Il y avait deux petits garçons qui s'appelèrent Tom et Léo. Ils avaient quatre ans. Ils vivaient dans une maison au bord d'un grand jardin. Le jardin était doux comme une couverture.
Un matin, Tom fit tomber une fenêtre en jouant. Le bruit fut comme un gros oiseau qui heurte une branche. Tom avait peur. Son visage devint rouge comme une tomate. Il se cacha derrière un buisson. Léo courut. Il trouva Tom tout petit derrière les feuilles.
"Je suis honteux," dit Tom en chuchotant. Sa voix trembla comme une feuille.
Léo regarda Tom. Il dit seulement : "Qu'est-ce que la honte ?" Puis il prit la main de Tom. Sa main était chaude, comme une lampe.
Ils partent tous les deux vers la mare. La mare était un miroir tranquille. Ils regardent leur visage. Tom voit un caillou dans son ventre. Il dit : "J'ai un caillou." Le caillou était petit, gris, et lourd.

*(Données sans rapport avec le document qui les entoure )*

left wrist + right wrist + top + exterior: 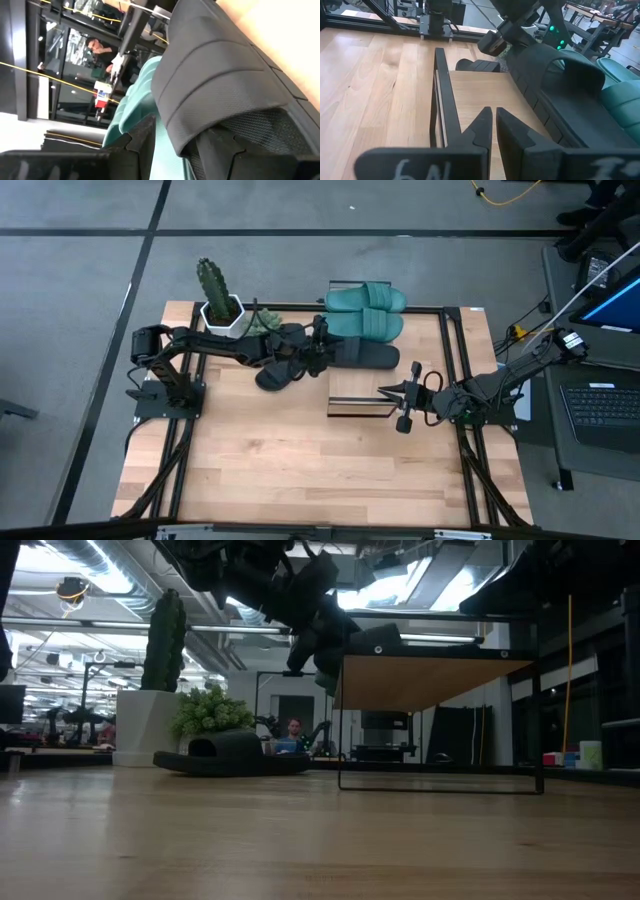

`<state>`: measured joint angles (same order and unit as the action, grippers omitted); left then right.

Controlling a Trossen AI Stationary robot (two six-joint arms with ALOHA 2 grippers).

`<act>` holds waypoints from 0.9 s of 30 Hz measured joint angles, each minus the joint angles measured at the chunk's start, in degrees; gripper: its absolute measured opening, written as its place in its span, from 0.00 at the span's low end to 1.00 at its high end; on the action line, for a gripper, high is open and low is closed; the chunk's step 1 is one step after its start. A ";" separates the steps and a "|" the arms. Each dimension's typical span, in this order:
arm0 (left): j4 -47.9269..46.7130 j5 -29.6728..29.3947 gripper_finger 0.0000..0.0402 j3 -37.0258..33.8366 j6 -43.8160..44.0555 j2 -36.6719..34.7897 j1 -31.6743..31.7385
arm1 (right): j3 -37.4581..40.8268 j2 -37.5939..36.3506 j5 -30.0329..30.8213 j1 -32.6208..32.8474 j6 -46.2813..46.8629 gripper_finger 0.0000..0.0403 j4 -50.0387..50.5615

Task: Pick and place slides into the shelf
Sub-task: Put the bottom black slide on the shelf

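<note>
The shelf (362,385) stands at the table's right middle. Two teal slides (365,311) lie side by side at its far end. A black slide (368,356) lies across the shelf top just in front of them, and my left gripper (322,350) is shut on its left end. A second black slide (275,374) rests sole-down on the table left of the shelf. My right gripper (494,114) hovers shut over the shelf's near part and touches nothing. My left gripper holds the black slide at its wide strap (200,105), at the slide's left end. The strap's edge runs between the two fingers (142,142), one seemingly under the strap and one outside. The fingers come nearly level from the table's left. I cannot tell whether the sole rests on the shelf top.
A cactus in a white pot (215,295) and a small green plant (262,322) stand at the table's far left, behind the left arm. A laptop (600,405) sits off the right edge. The table's near half (300,470) is bare wood. A person (293,730) shows far behind.
</note>
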<state>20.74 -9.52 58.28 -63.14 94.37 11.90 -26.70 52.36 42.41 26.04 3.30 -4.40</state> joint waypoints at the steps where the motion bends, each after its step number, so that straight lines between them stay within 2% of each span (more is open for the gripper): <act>1: 0.26 0.00 0.32 0.00 0.15 0.00 0.00 | 0.00 0.00 0.00 -0.02 0.21 0.07 0.02; 6: 1.00 0.00 0.31 0.00 1.47 0.00 0.02 | 0.00 0.00 0.02 -0.02 0.58 0.07 0.00; 27: 0.76 1.94 0.02 0.00 2.40 0.00 -0.45 | 0.00 0.00 0.01 0.00 0.56 0.07 0.01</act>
<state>21.49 -7.58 58.28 -60.73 94.37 11.46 -26.70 52.36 42.42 26.04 3.86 -4.39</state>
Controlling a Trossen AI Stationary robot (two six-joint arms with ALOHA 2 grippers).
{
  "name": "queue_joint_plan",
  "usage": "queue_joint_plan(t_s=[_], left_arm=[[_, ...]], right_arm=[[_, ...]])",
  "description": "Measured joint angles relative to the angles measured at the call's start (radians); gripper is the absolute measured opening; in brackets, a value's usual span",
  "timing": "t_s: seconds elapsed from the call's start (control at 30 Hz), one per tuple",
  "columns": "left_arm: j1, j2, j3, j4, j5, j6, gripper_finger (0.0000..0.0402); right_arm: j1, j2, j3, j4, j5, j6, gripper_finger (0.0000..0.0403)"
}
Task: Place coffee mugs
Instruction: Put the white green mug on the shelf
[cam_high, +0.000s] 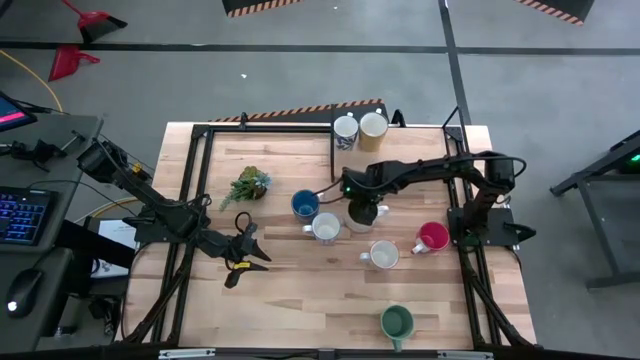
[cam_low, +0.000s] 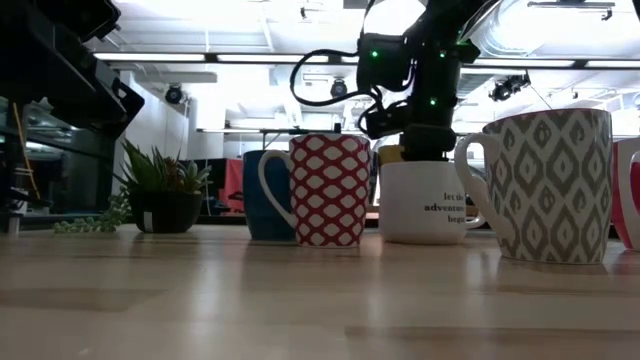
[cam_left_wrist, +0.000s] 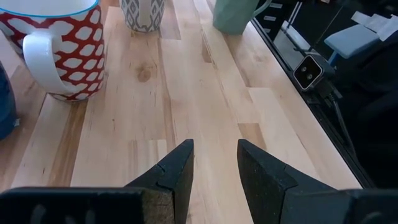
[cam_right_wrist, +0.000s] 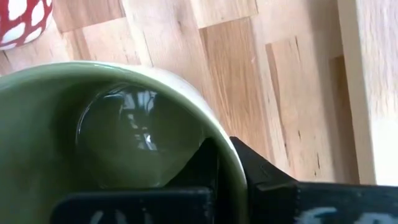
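Crowded mid-table: blue mug (cam_high: 304, 204), red-patterned mug (cam_high: 326, 227), plant (cam_high: 250, 185) nearby. Right gripper (cam_high: 362, 212) pinching rim of upright olive-lined mug (cam_right_wrist: 112, 137). Left gripper (cam_high: 243, 257) spread, empty.

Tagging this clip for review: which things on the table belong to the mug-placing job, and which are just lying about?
Job:
- blue mug
- red-patterned mug
- mug gripped at its rim by right claw
- grey-patterned mug
- red mug
- green mug
- two mugs at far edge

Lying about:
- small plant

Bare table (cam_high: 300, 290) before left fingers (cam_left_wrist: 177, 171); mugs (cam_high: 325, 227) clustered mid-table.
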Motion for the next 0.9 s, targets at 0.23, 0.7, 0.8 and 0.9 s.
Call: queue_joint_plan(t_s=[0.23,0.7,0.8,0.9], left_arm=[[0.0,0.0,0.0,0.0,0.0,0.011,0.0113],[0.0,0.0,0.0,-0.001,-0.003,0.025,0.0113],[0.0,0.0,0.0,-0.001,-0.003,0.025,0.0113],[0.0,0.0,0.0,-0.001,-0.003,0.025,0.0113]], right_arm=[[-0.006,-0.021,0.031,-0.037,-0.005,0.036,0.0002],[-0.107,-0.026,0.298,-0.249,0.045,0.115,0.0001],[-0.156,-0.026,0.322,-0.249,0.044,0.144,0.0],[-0.198,-0.026,0.328,-0.247,0.038,0.167,0.0]])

Léo dit : "Moi aussi j'ai quelque chose." Il sourit, timide. "Moi, c'est une pelote de fil. Elle s'emmêle quand je fais une bêtise." Les deux garçons rirent un petit peu. Le rire fut comme des bulles.
Ils rencontrent la vieille tortue du jardin. La tortue bouge lentement. Elle porte une maison sur son dos. "La honte," dit la tortue d'une voix douce, "est un caillou que l'on garde trop près du cœur. Il pèse. Il cache la lumière."
"Et comment on le soigne ?" demande Tom.
La tortue sourit et ouvre ses yeux comme deux petites lunes. "On ne casse pas le caillou," dit-elle. "On l'approche de l'eau. On lui parle. On le pose sur la table. On montre qu'on n'est pas seul."
Tom et Léo s'assirent. Ils firent comme la tortue. Tom posa son caillou sur une feuille. Il le regarda comme on regarde un oiseau triste. "Je suis désolé d'avoir cassé la fenêtre," dit-il tout bas. Les mots étaient des gouttes. Ils tombèrent sur le caillou et le mouillèrent. Le caillou sembla moins lourd.
Léo prit une petite branche. Il dessina un soleil sur le sol. "La honte n'aime pas le soleil," dit-il. "Elle s'emoûle quand on la nomme."
Tom chuchota encore : "Et si les autres me regardent et rient ?"
"Parle," dit Léo. "Explique avec tes mots. Les autres sont souvent des nuages. Ils passent. Ils comprennent si tu leur donnes des fleurs."
Les garçons vont voir Mme Rose, la voisine. Elle était douce et portait une écharpe couleur miel. Tom dit : "J'ai cassé la fenêtre. Je suis honteux." Mme Rose plia ses mains comme un petit bateau. Elle dit : "Merci de me le dire. On va réparer ensemble." Sa voix était un manteau chaud.
Ils allèrent chercher des planches et des clous. Ensemble, ils chantèrent une chanson simple. Les notes étaient des cailloux qui roulent vers la mer. Tom sentit son caillou dans le ventre devenir plus léger. Chaque clou enfoncé fit un petit "ploc" comme si la honte fondait.
Le soir, ils apprirent une leçon douce. La honte n'est pas une porte fermée. C'est parfois une porte avec une clé. La clé, c'est parler. La clé, c'est demander de l'aide. La clé, c'est dire "pardon" et aussi se pardonner.
Avant de dormir, Tom sortit dans le jardin. La lune était une assiette brillante. Il prit son caillou. Il le posa près de la mare. L'eau le regarda. Le caillou ne chantait plus. Il resta calme. Tom dit : "Merci." Le caillou devint seulement un caillou. Il n'était plus lourd.
Léo dit : "Tu vois ? La honte nous montre que l'on tient à quelque chose. Elle nous invite à réparer."
Tom sourit. Il serra Léo. Ils étaient deux petites étoiles. Ils rentrèrent main dans la main. La maison les accueillit comme une bouche qui dit "bonsoir".
Dans le lit, Tom pensa à la tortue, à Mme Rose, et à la chanson du jardin. Sa poitrine était comme une maison où il y a de la lumière. Il s'endormit en prenant une grande respiration. La honte avait appris à être petite et gentille.
Et dehors, la nuit fit un grand manteau doux. Les garçons rêvèrent que les cailloux deviennent fleurs. Le monde resta tendre. Ils savaient maintenant que la honte peut partir quand on la nomme, quand on la partage, et quand on la couvre d'un sourire.